На постояльца он уж точно не похож, подумала я, пробираясь к дороге вдоль туфовой стены, где трава была не такой острой. Бродяга или кто-то из служащих? Кусок туфа, на который я опиралась, зашатался у меня под рукой, выпал из кладки и шлепнулся в кусты, оттуда с писком вылетела красногрудая коноплянка. Я замерла: человек услышал шум, поднялся, свернул одеяло и направился к дому — худой и коричневый, будто дервиш. Я тихо стояла за стеной, пока он не скрылся в своем жилище, а потом вернулась в отель и спросила о нем у своей начальницы.
— Это наш гостиничный пианист, — сказала Пулия, усмехнувшись, — правда, хорош? Он играет в нижнем баре: два часа до ужина, а по воскресеньям — до самого отбоя. Но с какой стати ему отираться в конюшнях?
Я не стала рассказывать о том, что видела. Может, человек не хочет, чтобы его убежище обнаружили. Ночью, когда мы выпили чаю и улеглись на свои корабельные койки, Пулия вдруг засмеялась в темноте и сказала мне, что прозвала парня Садовником с тех пор, как увидела, как он нюхает тряпичную орхидею в пустой столовой. Лицо у него было такое удивленное, как у обманутого ребенка, сказала она, а ведь ему тридцать пять, не меньше.
Все цветы в холлах «Бриатико» искусственные, это довольно странно, так как в саду полно розовых кустов, но так уж повелось — хозяевам нравятся анилиновые краски и цветы, которые никогда не вянут. Номер бедняге дали насквозь продуваемый, продолжала Пулия, зевая во весь рот, знаешь ту комнату в мансарде, с окном, похожим на дырку в бублике?
Утром я поймала себя на том, что стала смотреть на «Бриатико» по-другому: как будто какая-то дверца в стене распахнулась, и я различила за ней комнаты, целые анфилады комнат, прежде не виденных. Ты приехала сюда не за этим, Петра, сказала я себе, стоя в ледяной умывальной для прислуги и разглядывая себя в зеркале. Я всегда по утрам мою руки с мылом, потому что во сне к пальцам прилипают scintille di morte — искры смерти — и такими руками нельзя трогать лицо, можно занести заразу.
Это место — проклятое, думала я, люди здесь хороши только с виду, и каждый из них может оказаться кровным врагом. Я пришла в умывальную на босу ногу и через пару минут почувствовала, что каменный холод поднимается к самым коленям. Перестань думать о пианисте в зарослях щетинника и его смуглой спине с татуировкой, которую так и не удалось разглядеть. Он тоже может оказаться врагом. Он может оказаться тем, кто убил твоего брата.

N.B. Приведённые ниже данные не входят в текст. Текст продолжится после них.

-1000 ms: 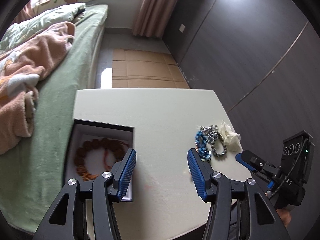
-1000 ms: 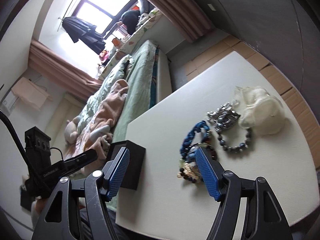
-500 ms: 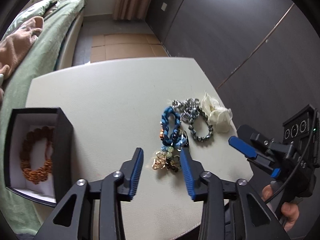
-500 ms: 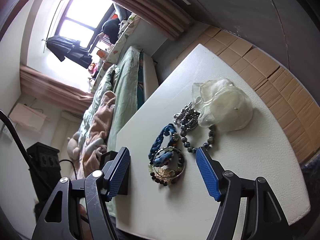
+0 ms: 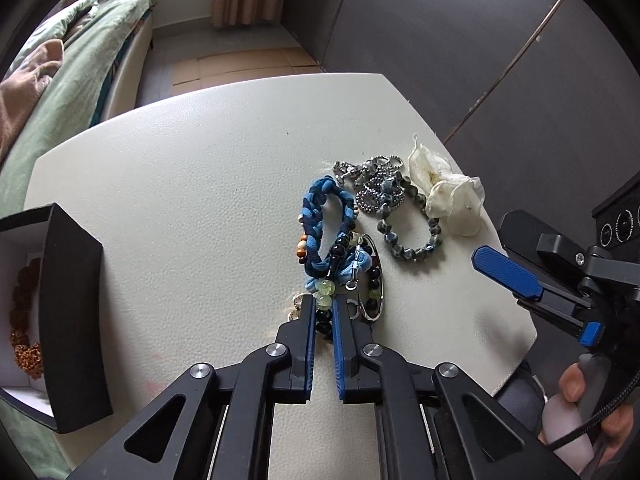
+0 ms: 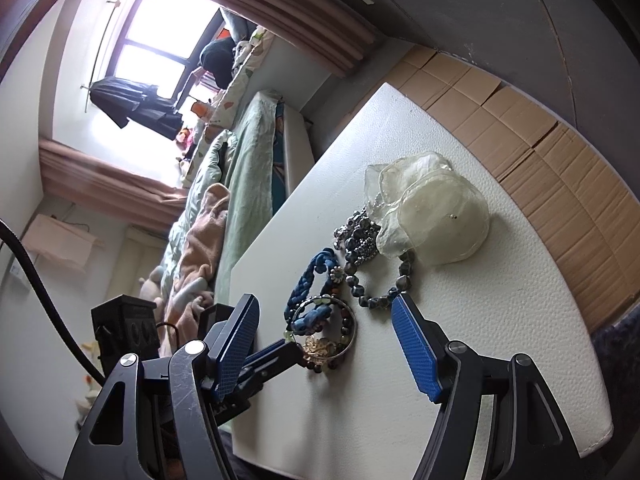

Может оказаться искрой смерти. Так же, как и любой другой.
flautista_libico
Мне нужно было приехать сюда, чтобы во всем разобраться (хотя нет, вру, эта причина на последнем месте). Мне хотелось увидеть дом, который у меня отобрали, мне хотелось жить в нем вопреки бездарным картам, которые мне сдали в этой истории. И теперь я живу.
Стефания обещала, что все здесь будет моим, — я помню ее плутоватую улыбку и плавное движение руки, обводящей половину мира (вторую половину придется отдать монастырю). Поместье должно было достаться мне, а грекам хватило бы пожертвования, большего откушенный палец не стоил. Об этом пальце конюх рассказывал с улыбкой, но мне было шесть лет, и история показалась мне дикой. Приехав на поклонение, кажется, в Кефалонию, бабка пробралась в реликварий, где хранились мощи, и откусила палец святого Андрея, делая вид, что припадает к кисти долгим поцелуем (это ж какие волчьи зубы надо иметь для такого?).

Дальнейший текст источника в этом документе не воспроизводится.